Unfortunately, the idea contained fatal flaw. See the following post for explaantions.

Once upon a time I faced a huge pile of HTML files which I had to analyze. Say, there were about 1 000 000 of them. Say, 100 Gb of data.
Most of you would say “It’s not that much!”. And you are right. It’s not.

But then I’ve decided to estimate time required to process that pile of files. I quickly put XPaths of what I was needed together and got a prototype in Web::Scraper. And here I go: ~0.94s per file, i/o overhead not included. That occurred more than 11 days on my laptop. Phew!

Well, thanks to CPAN and you guys, we have a drop-in replacement that switches to LibXML - Web::Scraper::LibXML. I’ve got ~0.17, which were only about two days. That was too much for me anyway and I decided to try something more exotic.

I’ve googled a list of available HTML C/C++ parsers, went through their benchmarks, documentation and requirements and I’ve decided that I like pugixml library.

Yep, I decided to go with an XML parser which itself is able only to parse a valid XML, but not HTML. And to accomplish my goals I agreed to process HTML content with html tidy first (there is a HTML::Tidy, an interface to htmltidy library).

So I’ve wrote a simple XS wrapper around pugixml and passed input through HTML::Tidy before parsing.
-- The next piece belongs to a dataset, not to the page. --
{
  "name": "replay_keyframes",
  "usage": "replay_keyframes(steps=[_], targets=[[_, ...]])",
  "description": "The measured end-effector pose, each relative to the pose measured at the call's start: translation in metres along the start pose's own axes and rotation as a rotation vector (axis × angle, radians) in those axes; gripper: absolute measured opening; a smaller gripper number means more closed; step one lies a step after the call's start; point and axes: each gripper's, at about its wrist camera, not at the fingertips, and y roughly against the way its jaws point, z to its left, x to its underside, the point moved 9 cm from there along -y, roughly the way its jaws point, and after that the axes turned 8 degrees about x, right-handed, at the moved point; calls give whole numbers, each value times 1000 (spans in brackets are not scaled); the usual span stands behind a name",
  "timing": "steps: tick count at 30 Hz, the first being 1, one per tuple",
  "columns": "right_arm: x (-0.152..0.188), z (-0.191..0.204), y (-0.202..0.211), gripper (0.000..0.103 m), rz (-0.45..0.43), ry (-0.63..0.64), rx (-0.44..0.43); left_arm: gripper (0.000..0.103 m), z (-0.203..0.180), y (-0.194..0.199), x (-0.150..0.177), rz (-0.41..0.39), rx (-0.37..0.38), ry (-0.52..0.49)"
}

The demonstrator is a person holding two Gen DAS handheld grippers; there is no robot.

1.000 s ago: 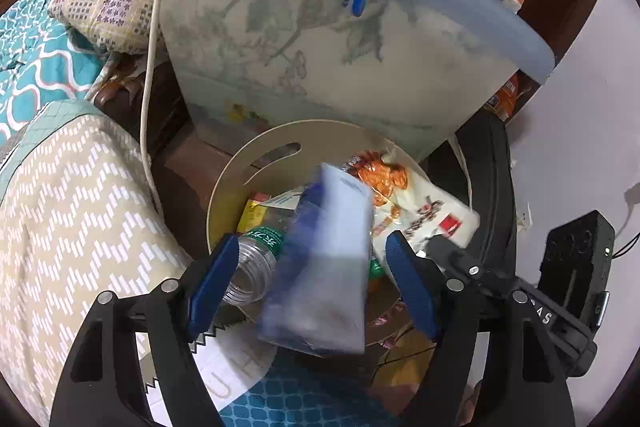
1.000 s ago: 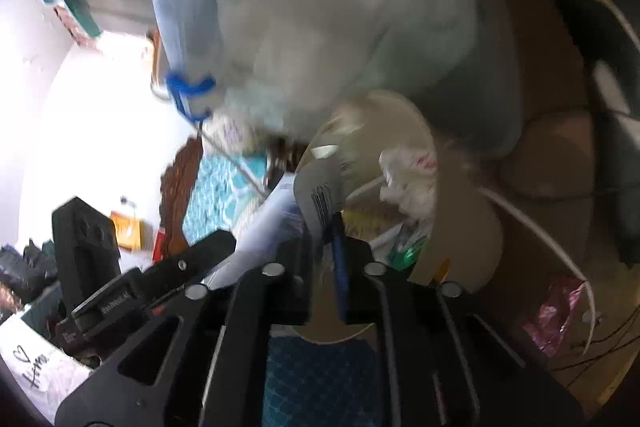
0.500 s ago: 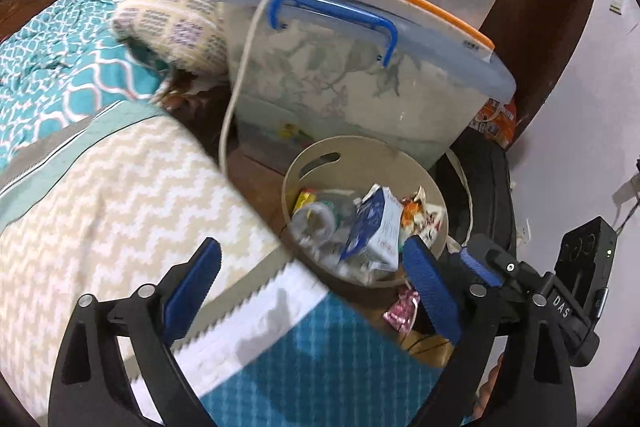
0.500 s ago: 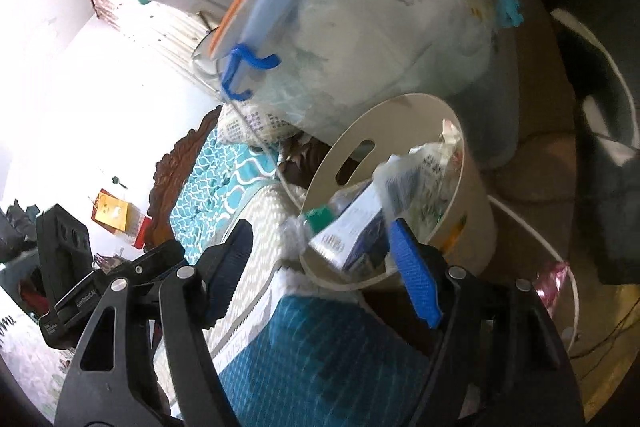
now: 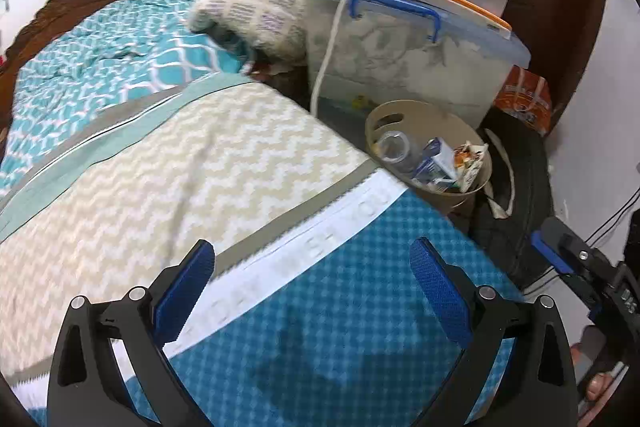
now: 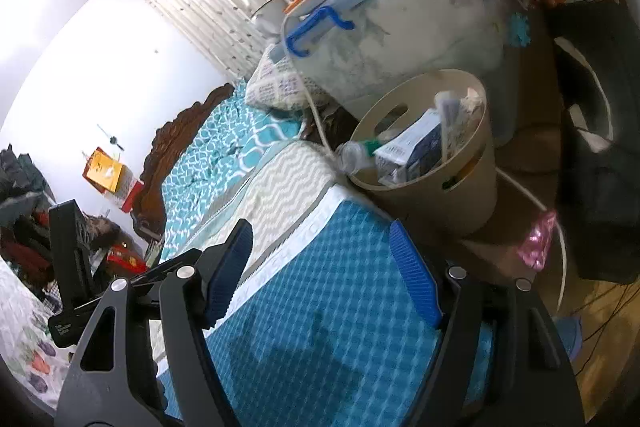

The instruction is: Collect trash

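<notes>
A beige round trash bin (image 5: 400,107) stands on the floor beside the bed; it also shows in the right wrist view (image 6: 464,187). It holds a clear plastic bottle (image 5: 394,147), a blue-and-white carton (image 5: 438,161) and snack wrappers (image 5: 470,157). My left gripper (image 5: 310,291) is open and empty above the blue blanket, well back from the bin. My right gripper (image 6: 320,267) is open and empty over the same blanket, nearer the bin. A pink wrapper (image 6: 536,243) lies on the floor right of the bin.
A clear storage box with a blue handle (image 5: 400,39) stands behind the bin, with a white cable (image 5: 328,43) hanging over it. A patterned pillow (image 5: 256,7) and teal sheet lie on the bed. A black bag (image 5: 520,187) sits right of the bin.
The carton and a wrapper were released into the bin. Both grippers opened and pulled back from the bin over the bed.
</notes>
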Motion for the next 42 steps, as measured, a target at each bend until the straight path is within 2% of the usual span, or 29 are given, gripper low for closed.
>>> replay_keyframes(steps=[10, 17, 24, 33, 42], targets=[[46, 45, 27, 72, 37, 44, -7, 94, 32, 60, 35, -85, -150, -9], [72, 78, 49, 73, 19, 104, 0, 94, 47, 96, 55, -139, -202, -11], [85, 94, 62, 73, 4, 120, 12, 94, 53, 117, 68, -174, -193, 5], [85, 114, 77, 73, -36, 149, 15, 94, 61, 141, 66, -226, -166, 63], [86, 119, 92, 73, -61, 147, 0, 94, 59, 154, 66, -260, -180, 70]])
I’ve got 0.03765s per file, 11 hours in total. Which were 4.5 times faster than what I had before. And 25 times faster than initial HTML::TreeBuilder-based implementation.

And please, take into account that I was too lazy to strip off some additional queries I’ve put into that XS before benchmarking. That things made parsing more complex (and time consuming). Synthetic benchmarks show that PugiXML+HTML::Tidy tandem is ten(!) times faster than LibXML.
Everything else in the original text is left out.